== TASK DIRECTIONS ==
Your answer is every line of the material below in which the string "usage" occurs.

== TASK DATA ==
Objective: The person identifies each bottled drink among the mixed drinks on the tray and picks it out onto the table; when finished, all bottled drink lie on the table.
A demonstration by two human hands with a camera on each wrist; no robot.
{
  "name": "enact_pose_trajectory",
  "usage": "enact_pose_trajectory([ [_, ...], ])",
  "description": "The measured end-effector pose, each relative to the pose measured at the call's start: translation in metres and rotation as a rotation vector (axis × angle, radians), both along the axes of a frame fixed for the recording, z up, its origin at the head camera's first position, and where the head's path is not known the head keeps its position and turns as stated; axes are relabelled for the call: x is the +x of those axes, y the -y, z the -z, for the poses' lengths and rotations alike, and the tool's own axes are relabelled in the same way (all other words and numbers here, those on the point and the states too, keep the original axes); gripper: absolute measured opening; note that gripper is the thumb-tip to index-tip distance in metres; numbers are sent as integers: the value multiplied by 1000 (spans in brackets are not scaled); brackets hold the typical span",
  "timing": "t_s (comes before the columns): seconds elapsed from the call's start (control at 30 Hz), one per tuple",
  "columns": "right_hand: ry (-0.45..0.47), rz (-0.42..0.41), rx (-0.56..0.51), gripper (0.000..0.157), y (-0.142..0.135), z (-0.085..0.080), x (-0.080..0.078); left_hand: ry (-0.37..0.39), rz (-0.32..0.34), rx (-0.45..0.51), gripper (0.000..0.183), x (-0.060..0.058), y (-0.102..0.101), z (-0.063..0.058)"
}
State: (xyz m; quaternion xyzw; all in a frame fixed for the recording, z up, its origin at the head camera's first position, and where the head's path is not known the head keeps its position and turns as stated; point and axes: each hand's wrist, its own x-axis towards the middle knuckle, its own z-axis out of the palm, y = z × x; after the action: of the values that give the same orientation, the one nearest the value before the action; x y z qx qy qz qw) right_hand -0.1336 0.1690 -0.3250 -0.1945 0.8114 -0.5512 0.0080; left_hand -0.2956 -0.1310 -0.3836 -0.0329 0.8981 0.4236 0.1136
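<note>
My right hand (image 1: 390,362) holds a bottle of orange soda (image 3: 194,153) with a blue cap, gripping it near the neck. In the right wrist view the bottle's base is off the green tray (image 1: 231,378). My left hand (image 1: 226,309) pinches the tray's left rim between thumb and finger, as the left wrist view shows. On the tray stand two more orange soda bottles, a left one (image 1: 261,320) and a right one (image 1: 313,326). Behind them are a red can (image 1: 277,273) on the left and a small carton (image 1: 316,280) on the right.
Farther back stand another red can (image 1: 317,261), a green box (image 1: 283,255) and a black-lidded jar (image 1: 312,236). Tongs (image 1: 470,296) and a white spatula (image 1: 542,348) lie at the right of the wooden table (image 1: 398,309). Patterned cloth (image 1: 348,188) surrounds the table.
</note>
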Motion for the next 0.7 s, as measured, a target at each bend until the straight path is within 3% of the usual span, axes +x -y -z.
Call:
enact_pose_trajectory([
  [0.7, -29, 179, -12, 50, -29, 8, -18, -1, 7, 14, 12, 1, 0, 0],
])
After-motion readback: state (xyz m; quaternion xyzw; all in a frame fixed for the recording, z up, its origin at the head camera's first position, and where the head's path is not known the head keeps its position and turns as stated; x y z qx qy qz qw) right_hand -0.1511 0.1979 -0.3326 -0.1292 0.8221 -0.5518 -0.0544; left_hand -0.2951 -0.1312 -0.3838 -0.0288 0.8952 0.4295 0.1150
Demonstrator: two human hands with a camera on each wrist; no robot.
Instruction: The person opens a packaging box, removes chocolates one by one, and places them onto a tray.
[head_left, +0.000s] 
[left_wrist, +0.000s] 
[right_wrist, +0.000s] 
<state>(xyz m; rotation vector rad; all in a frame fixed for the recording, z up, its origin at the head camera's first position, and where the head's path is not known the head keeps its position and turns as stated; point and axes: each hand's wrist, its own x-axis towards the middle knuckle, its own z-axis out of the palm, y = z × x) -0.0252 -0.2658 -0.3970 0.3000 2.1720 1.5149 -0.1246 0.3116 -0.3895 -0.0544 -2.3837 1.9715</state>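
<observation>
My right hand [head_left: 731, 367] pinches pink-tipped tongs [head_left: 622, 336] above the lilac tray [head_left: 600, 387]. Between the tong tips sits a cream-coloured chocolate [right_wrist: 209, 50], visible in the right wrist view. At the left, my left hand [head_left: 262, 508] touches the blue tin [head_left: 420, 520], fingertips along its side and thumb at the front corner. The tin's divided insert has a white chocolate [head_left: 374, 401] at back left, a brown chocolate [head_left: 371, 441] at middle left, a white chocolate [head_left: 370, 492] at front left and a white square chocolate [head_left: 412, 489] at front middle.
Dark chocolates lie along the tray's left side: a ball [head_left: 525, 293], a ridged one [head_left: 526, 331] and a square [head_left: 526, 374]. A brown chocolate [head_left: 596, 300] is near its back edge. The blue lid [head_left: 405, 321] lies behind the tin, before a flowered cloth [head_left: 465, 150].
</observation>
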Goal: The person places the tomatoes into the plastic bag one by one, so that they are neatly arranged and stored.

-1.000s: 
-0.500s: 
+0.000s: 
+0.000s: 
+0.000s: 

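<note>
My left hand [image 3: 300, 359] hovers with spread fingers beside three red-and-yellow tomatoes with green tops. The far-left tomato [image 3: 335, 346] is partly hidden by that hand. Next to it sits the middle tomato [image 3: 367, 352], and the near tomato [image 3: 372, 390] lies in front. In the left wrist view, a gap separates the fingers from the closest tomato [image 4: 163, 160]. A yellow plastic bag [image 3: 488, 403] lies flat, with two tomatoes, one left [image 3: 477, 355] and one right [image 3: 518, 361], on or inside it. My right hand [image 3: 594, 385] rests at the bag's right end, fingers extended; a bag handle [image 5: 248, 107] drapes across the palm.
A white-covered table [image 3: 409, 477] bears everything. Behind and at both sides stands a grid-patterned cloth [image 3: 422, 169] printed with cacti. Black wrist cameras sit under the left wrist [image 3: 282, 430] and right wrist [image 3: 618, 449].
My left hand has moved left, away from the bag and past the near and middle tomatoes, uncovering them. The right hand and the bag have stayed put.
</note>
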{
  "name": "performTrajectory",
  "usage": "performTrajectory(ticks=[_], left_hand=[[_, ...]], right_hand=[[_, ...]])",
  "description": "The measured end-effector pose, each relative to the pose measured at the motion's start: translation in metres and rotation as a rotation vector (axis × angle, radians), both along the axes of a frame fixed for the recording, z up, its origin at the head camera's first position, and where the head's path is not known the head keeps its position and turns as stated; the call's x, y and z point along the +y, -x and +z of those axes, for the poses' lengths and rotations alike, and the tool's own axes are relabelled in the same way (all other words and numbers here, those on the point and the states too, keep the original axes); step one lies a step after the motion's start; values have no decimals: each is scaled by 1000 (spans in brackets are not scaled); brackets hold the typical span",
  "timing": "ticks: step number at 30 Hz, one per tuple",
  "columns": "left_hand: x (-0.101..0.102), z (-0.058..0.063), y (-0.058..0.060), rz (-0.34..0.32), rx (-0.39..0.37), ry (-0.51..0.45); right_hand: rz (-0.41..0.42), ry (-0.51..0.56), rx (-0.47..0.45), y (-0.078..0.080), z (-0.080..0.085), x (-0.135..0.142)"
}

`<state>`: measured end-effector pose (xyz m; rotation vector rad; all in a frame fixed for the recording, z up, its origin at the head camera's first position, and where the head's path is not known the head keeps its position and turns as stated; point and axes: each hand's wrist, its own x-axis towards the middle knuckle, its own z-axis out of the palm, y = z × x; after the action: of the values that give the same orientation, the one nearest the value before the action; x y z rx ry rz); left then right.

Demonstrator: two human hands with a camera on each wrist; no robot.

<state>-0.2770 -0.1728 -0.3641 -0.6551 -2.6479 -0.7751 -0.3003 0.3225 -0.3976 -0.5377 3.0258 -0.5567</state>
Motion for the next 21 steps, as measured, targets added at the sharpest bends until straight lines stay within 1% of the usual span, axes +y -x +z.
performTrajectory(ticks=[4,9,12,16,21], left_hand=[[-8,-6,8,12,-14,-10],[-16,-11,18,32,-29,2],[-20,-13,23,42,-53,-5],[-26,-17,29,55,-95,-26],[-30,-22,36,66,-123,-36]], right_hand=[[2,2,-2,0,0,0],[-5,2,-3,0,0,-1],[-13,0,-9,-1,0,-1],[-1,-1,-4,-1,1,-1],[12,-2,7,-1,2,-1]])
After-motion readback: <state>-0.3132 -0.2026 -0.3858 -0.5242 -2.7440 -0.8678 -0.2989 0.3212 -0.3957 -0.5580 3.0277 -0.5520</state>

== REPLY TO THE EXERCISE ==
  "usage": "enact_pose_trajectory([ [_, ...], ])",
  "usage": "performTrajectory(ticks=[_], left_hand=[[_, ...]], right_hand=[[_, ...]])",

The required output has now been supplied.